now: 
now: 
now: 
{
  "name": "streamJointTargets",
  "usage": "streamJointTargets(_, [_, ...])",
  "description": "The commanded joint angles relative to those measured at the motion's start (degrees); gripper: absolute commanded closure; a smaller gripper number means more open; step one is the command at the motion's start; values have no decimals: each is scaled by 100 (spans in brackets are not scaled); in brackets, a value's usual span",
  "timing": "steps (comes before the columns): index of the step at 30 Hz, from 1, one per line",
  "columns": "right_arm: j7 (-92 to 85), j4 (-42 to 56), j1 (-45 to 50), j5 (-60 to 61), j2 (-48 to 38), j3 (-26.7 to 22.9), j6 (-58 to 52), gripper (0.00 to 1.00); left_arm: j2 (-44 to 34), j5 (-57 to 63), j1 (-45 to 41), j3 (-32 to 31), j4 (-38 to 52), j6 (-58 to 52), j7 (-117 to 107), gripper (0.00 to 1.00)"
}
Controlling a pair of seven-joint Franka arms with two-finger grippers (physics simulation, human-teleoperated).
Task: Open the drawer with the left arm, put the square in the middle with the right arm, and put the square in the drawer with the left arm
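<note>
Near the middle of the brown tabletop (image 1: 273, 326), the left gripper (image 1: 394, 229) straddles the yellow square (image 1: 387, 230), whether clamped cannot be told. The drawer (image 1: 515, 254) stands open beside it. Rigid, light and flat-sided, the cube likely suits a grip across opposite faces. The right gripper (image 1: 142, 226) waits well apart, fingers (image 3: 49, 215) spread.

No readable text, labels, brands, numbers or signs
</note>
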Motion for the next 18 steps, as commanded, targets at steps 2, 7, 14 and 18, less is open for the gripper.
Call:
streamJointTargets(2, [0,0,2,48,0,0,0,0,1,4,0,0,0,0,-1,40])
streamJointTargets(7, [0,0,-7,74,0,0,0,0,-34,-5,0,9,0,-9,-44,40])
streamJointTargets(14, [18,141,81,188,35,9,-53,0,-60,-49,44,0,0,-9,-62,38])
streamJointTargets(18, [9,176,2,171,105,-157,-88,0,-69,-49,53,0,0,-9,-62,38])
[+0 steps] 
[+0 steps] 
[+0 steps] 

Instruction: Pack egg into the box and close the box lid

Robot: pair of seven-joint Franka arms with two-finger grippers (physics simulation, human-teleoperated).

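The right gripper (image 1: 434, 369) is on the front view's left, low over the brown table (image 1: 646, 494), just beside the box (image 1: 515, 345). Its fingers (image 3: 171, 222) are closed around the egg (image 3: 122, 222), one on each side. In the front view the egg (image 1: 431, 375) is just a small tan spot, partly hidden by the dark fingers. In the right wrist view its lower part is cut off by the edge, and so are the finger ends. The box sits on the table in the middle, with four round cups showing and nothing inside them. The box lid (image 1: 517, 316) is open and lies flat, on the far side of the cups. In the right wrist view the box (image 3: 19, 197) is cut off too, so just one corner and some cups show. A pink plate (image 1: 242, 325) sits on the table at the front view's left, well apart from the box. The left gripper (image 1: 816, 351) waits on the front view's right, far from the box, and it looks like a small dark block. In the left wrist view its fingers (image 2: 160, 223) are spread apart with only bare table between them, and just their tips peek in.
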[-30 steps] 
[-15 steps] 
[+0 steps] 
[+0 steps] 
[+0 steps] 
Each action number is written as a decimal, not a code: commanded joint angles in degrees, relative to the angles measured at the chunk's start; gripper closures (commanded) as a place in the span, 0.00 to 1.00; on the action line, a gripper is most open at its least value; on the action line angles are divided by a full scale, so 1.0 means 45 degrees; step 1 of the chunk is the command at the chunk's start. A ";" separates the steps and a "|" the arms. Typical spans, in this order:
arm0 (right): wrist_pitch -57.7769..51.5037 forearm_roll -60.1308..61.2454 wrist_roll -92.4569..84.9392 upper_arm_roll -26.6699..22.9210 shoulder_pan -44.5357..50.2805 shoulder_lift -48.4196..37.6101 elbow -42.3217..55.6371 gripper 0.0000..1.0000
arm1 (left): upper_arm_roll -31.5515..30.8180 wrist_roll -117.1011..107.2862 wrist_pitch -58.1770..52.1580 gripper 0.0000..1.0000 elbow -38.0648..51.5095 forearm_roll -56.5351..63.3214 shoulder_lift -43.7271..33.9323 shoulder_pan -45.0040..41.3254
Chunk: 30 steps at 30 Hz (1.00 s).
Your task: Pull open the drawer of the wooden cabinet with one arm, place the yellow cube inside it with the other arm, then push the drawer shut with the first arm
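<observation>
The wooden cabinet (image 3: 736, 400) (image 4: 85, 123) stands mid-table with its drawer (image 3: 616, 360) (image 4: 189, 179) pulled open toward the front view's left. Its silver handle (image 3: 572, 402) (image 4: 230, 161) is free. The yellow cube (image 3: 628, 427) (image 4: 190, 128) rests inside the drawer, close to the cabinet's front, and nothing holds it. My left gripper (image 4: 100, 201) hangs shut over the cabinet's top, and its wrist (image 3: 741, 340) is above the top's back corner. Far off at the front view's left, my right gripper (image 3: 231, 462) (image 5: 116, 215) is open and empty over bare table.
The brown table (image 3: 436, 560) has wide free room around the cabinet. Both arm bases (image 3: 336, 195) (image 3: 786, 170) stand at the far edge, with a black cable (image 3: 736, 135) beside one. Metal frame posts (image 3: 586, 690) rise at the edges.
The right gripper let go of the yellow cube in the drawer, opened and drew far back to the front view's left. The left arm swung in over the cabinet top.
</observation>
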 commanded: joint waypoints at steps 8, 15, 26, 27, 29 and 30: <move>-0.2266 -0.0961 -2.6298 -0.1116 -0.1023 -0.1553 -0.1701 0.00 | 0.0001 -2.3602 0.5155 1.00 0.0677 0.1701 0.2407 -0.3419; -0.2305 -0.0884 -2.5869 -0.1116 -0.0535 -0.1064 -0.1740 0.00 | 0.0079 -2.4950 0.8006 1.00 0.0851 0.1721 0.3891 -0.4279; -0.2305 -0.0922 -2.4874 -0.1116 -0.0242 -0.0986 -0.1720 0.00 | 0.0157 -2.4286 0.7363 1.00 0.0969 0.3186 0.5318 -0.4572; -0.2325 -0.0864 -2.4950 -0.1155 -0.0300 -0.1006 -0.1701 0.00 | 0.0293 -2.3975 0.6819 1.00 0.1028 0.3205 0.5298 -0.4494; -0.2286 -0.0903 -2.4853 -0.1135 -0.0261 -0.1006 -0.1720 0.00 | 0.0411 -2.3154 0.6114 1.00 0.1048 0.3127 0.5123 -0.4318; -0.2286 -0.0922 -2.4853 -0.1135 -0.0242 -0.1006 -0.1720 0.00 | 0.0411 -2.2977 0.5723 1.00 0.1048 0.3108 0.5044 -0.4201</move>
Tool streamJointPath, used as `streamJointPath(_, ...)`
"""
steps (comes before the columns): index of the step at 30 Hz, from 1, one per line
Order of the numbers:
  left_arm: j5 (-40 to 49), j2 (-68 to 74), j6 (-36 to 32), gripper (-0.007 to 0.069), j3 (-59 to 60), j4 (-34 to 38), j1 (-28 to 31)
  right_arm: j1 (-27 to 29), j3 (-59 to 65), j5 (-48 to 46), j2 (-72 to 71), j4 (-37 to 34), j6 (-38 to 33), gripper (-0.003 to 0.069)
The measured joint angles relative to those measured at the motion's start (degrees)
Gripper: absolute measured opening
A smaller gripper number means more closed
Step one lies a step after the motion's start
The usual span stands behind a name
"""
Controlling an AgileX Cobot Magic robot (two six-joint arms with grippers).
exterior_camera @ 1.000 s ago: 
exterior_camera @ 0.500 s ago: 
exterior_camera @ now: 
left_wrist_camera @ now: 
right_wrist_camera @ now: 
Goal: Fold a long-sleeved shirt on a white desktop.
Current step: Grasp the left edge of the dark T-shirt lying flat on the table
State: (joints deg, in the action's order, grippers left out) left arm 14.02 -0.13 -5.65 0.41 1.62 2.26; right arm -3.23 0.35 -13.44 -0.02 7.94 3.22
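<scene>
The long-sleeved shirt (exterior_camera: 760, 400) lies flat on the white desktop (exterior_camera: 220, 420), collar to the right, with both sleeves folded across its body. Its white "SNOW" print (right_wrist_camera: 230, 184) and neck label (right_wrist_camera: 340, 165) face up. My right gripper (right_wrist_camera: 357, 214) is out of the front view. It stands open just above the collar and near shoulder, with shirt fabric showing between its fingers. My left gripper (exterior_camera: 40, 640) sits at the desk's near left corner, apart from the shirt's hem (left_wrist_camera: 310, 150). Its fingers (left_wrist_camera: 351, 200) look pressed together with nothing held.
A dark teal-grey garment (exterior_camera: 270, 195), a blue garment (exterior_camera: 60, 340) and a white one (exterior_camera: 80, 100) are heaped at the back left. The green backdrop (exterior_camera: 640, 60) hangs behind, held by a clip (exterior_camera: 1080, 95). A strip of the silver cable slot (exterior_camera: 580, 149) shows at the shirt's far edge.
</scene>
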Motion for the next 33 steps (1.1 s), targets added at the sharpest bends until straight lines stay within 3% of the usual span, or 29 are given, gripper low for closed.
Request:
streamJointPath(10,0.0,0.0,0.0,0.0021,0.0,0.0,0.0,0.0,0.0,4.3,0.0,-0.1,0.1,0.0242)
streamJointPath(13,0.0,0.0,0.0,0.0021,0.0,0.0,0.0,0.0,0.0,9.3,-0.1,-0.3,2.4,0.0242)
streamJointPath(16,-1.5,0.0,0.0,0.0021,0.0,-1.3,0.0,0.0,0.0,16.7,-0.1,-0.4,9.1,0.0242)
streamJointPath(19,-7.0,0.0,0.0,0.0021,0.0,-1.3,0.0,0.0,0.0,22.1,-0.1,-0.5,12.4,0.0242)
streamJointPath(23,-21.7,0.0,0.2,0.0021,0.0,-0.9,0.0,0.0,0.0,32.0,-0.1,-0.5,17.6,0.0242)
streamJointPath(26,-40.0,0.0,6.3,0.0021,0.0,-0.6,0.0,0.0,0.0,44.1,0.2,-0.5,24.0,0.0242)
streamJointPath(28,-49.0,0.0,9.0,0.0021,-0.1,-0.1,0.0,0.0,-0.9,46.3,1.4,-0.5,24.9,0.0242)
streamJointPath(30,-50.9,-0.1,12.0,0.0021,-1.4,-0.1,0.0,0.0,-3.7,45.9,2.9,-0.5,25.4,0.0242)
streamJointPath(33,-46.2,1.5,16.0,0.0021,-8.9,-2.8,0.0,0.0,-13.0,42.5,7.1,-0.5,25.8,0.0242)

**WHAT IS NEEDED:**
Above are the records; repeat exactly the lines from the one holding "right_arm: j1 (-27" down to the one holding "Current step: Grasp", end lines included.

**WRITTEN SOLUTION:**
  right_arm: j1 (-27 to 29), j3 (-59 to 65), j5 (-48 to 46), j2 (-72 to 71), j4 (-37 to 34), j6 (-38 to 33), gripper (-0.003 to 0.069)
The measured joint angles relative to those measured at the motion's start (degrees)
Gripper: absolute measured opening
A smaller gripper number means more closed
Step one lies a step after the motion's start
The usual span stands behind a name
"""
Controlling an AgileX Cobot Magic robot (two six-joint arms with grippers).
exterior_camera @ 1.000 s ago: 
exterior_camera @ 0.500 s ago: 
exterior_camera @ now: 
left_wrist_camera @ now: 
right_wrist_camera @ now: 
Goal: Fold a long-sleeved shirt on a white desktop.
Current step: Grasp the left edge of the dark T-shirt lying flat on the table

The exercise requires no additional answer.